Una volta raschiate tutte le celle, inserire l'estremità non obbligatoria di un capillare di vetro tirato nel tappo di gomma di un tubo aspiratore e montare saldamente l'estremità stretta di una punta della pipetta di un millilitro nell'altra estremità aperta del tubo. Montare saldamente l'estremità stretta di una pipetta aspirante a due millilitri nell'estremità aperta e più larga della punta della pipetta da un millilitro e posizionare la sospensione della cella raschiata sotto un microscopio sezionante. Utilizzando un ingrandimento da 20 a 40X, identificare gli IBC come grandi aggregati fluorescenti e immergere l'estremità fine del capillare di vetro in un tubo fresco di PBS per un secondo per ridurre l'assorbimento di volume indesiderato attraverso l'azione capillare.
Quando è stato individuato un IBC di interesse, portare lentamente l'estremità aperta del tubo capillare verso l'IBC e applicare una forza di aspirazione molto piccola alla pipetta aspirante per guidare l'IBC nel capillare di vetro. Quindi, spostare il capillare su un tubo di centrifuga vuoto da 1,5 millilitri e applicare una leggera pressione positiva per espellere la goccia e l'IBC nel tubo. Oltre alla conferma della presenza di un singolo IBC isolato nel tubo di raccolta tramite il microscopio di sezionamento, la purezza dell'IBC isolato può essere confermata mediante microscopia confocale.
Le cellule isolate devono macchiare sia per E.coli che per uroplakin e devono avere dimensioni compresa tra 50 e 120 micrometri. Dopo l'isolamento, la presenza e la vitalità delle cellule batteriche nel singolo IBC possono essere confermate attraverso la quantificazione dell'unità di formazione della colonia o la reazione quantitativa a catena della polimerasi per gli equivalenti genomici. In particolare, le cellule epiteliali non infette isolate con lo stesso protocollo non dimostrano quantità quantificabili di batteri.
Inoltre, l'analisi quantitativa della reazione a catena della polimerasi a trascrizione inversa conferma la presenza di geni batterici in una serie di IC isolati individualmente e raggruppati. Assicurarsi sempre che una micropipetta per la bocca possa raccogliere ed espellere facilmente il liquido. Non esitate a cambiare il capillare o l'intero apparato se la micropipetta della bocca si sente occlusa.
Questa tecnica di micropipetting della bocca ci permette di studiare direttamente e specificamente le popolazioni intracellulari che si formano durante un'UTI sperimentale.

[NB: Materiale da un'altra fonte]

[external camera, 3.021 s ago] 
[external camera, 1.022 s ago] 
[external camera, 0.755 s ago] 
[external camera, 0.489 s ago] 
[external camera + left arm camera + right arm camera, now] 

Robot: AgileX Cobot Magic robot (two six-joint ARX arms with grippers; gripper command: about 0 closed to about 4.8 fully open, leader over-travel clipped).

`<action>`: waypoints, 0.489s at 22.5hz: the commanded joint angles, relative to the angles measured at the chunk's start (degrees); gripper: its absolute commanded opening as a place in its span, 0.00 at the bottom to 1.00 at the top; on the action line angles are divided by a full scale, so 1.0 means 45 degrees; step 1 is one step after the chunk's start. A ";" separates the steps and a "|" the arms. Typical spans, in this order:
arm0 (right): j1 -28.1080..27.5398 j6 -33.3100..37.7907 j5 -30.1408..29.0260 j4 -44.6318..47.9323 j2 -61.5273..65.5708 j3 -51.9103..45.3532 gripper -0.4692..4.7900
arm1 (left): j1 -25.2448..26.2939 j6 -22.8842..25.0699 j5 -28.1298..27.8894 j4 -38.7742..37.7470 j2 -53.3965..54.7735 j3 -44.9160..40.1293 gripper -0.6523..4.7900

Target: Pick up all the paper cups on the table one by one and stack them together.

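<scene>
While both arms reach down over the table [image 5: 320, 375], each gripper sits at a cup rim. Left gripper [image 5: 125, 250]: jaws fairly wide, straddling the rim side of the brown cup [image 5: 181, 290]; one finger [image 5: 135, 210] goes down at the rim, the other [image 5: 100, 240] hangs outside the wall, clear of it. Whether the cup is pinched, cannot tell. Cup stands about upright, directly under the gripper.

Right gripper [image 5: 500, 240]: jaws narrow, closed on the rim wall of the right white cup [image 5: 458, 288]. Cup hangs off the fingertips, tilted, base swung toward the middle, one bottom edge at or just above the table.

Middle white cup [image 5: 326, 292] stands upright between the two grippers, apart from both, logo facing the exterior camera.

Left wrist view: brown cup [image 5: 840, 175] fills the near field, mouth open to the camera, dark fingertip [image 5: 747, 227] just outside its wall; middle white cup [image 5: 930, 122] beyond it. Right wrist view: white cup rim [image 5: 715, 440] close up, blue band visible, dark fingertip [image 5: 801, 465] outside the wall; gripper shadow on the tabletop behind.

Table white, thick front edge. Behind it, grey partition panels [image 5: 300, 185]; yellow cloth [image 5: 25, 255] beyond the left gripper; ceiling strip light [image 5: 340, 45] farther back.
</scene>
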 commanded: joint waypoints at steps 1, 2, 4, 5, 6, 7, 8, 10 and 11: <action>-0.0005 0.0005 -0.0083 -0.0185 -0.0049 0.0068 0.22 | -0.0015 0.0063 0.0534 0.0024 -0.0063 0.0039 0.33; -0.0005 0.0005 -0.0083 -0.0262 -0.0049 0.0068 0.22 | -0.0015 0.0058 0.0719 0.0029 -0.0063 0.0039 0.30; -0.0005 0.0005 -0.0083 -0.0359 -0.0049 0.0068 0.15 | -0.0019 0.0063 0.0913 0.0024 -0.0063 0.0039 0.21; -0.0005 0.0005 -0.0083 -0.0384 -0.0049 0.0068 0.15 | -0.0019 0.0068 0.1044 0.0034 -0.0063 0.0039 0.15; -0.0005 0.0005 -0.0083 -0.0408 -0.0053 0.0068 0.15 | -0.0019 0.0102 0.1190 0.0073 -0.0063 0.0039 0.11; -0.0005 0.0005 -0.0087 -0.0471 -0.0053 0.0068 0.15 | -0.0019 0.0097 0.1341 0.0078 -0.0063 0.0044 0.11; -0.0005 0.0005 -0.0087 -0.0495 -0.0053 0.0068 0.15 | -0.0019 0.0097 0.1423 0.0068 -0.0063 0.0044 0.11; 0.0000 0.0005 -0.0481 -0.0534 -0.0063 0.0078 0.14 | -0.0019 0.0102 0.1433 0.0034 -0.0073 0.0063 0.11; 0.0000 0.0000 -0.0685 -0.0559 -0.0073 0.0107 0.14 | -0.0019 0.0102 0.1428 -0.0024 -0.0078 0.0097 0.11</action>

Senza questa tecnica, quelle popolazioni intracellulari sarebbero contaminate e superate in numero dai batteri extracellulari. Alcuni altri agenti infettivi possono essere più facilmente aerosolizzati o trasmessi rispetto all'E.coli che abbiamo usato in questa applicazione.

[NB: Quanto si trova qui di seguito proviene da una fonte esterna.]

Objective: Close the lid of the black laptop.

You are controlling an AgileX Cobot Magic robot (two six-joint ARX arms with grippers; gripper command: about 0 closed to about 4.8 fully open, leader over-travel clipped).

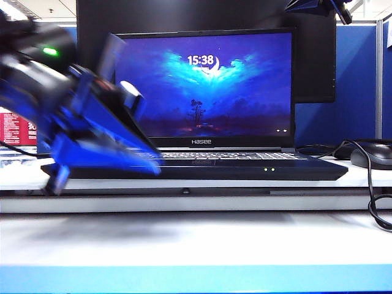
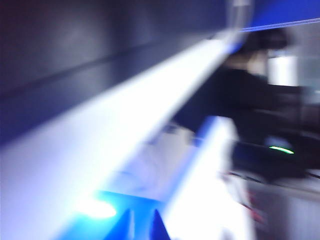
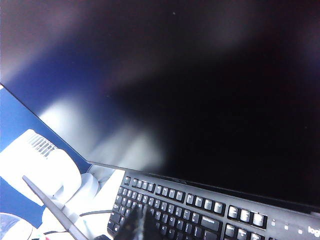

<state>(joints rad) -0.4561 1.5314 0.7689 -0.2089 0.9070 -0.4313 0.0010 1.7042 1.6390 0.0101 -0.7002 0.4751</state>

In questi casi, alcuni controlli aggiuntivi possono quindi essere giustificati, come l'aggiunta di un filtro o l'estensione del tubo, a seconda dell'applicazione utilizzata. Gli IBC isolati utilizzando questa tecnica di micropipetting della bocca possono quindi essere utilizzati in altre analisi a valle a singola cella, come il QRTPCR o il sequenziamento dell'RNA.